The great jazz musician, Wynton Marsalis, is lighting up social media with his recent comments about Black music. According to the Washington Post, in an article by Jonathan Capehart, he says “My words are not that powerful. I started saying in 1985 I don’t think we should have music talking about niggers and bitches and hoes. It had no impact. I’ve said it. I’ve repeated it. I still repeat it. To me that’s more damaging than a statue of Robert E. Lee.”
Predictably, this has created a firestorm of controversy, one that digs deeply into the core of America’s Black community. On the one hand, you have those who agree wholeheartedly with Marsalis and wonder why more people do not understand the truth of his words, especially in light of the increasing dysfunction in Black communities. On the other hand, you have the apologists and deniers who, under the guise of free speech or “artistic freedom” feel that artists should be free to express themselves and that people should be educated about the impact of the genre so that they can make their own decisions about what to accept in their homes.
An immediate problem with the second approach is that when dealing with youth, one of the main audiences for this type of music, there is a lack of experience and discrimination brought to the table regarding any attempts at education. Many are part of a decidedly nihilistic subculture that distrusts anything that comes from mainstream adults.
It is obvious as the sky that the kind of music saturating our airwaves is having a deleterious impact on the Black community in general, and Black youth, in particular. The Black on Black violence body count lends screaming testimony to this notion. The constant “diss” culture, the embracement of violence, the misogyny, the focus on sex and materialism, and the seeming total lack of respect for all Black life, is apparent in almost all of this music.
It must be said, however, that we can’t paint all rap and hip-hop with the same broad brush. The genre has a long history, and in the early days it was decidedly benign. It later changed, especially with the advent of gangsta’ rap. Death Row records (check out the name) was one of the main purveyors of this type of music.
Today, it seems that rap music has gone from bad to really bad. And yet, mainstream radio stations are continuously celebrating it. Some examples of current lyrics that saturate the airwaves are: “if I could quit my job layup and f**k you all day then I would.” “I f**k a bitch and forgot her name. I take med with my grandma.” “Run up in YOUR House with the shotty/YOUR Mom’s might be home.” ’put my d**k in her ribcage/su*k my dick in the movies/Mike Tyson on the booty (twerk).”droppin’ ni**ers like liter and spraying ‘em like febreeze.” “My ni**as walked in with sticks (sticks), my ni**as walked in with brooms (brooms), Try to take one of my chains (yeah), all you gon’ hear is a boom (boom) Boom! Boom!…..Don’t give a f*ck ‘bout your clique, uh, y’all can get hit with the boom (boom).”
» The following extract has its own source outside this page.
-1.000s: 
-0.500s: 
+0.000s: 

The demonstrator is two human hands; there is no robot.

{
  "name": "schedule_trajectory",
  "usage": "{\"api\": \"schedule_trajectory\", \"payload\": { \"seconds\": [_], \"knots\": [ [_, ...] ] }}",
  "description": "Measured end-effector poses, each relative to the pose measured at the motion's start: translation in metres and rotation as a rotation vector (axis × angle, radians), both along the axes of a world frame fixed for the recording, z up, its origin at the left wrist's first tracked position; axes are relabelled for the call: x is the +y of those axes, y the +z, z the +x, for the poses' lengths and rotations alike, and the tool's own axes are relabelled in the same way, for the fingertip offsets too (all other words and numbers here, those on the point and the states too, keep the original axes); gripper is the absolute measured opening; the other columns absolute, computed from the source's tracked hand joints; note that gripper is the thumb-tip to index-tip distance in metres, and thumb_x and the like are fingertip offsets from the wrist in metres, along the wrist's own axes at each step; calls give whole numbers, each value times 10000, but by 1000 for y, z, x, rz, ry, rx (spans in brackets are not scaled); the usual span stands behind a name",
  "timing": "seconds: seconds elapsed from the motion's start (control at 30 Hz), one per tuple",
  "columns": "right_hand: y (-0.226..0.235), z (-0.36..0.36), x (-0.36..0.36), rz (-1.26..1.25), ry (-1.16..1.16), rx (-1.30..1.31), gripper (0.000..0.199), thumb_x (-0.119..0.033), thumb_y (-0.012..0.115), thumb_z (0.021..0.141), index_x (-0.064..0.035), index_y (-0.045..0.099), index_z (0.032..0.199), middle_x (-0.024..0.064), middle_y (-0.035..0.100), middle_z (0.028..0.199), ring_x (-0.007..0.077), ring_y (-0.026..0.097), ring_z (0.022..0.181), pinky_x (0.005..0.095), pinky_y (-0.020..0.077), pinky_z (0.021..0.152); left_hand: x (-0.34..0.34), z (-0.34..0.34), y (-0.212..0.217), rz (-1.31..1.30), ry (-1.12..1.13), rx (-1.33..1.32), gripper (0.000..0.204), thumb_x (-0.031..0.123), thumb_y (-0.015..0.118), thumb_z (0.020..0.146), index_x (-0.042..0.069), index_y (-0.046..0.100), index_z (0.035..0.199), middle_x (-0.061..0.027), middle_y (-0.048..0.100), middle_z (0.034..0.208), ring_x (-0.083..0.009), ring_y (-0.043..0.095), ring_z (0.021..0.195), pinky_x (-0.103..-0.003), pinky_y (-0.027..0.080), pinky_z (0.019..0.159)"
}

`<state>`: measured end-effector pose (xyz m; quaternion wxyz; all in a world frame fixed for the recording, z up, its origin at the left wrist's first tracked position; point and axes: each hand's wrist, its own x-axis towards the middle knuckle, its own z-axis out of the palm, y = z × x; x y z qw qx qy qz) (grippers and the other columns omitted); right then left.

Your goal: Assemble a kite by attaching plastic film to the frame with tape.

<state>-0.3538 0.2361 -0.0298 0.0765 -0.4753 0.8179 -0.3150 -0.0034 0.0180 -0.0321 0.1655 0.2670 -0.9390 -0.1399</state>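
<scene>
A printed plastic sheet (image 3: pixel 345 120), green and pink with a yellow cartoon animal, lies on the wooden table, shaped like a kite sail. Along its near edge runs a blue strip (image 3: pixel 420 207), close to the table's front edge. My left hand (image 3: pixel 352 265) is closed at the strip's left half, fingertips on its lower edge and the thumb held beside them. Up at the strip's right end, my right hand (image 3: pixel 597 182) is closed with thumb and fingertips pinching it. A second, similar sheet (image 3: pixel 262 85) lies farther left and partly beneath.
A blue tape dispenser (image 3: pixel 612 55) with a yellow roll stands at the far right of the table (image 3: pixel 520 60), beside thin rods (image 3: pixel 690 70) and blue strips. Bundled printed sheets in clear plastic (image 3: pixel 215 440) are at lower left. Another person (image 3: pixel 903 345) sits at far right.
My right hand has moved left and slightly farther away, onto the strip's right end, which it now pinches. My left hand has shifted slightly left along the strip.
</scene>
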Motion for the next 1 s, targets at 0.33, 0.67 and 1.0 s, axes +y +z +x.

The foregoing is just a small sampling of what you can hear on radio stations that target our community! There is an activist who is spearheading a movement to rid the airwaves of this toxic music. He has stated “the death music broadcast on killer radio stations is cultivating this current wave of shootings.” He is urging the public to boycott radio stations that play this “death music” along with the stations’ sponsors, because he thinks that it encourages Blacks to destroy each other.” He has a point!
Ultimately, it is folly to believe that ubiquitous rap pornography disguised as “art” will go away without community outcry. Freedom of speech is a given in America, and no one wants to take it away, but it is not prudent to scream “Fire” in a crowded theater either. In other words, there are limits to what we should accept that targets the hearts and minds of our youth. We must be vigilant in protecting our own communities. If we don’t do it, it won’t get done. A Luta Continua.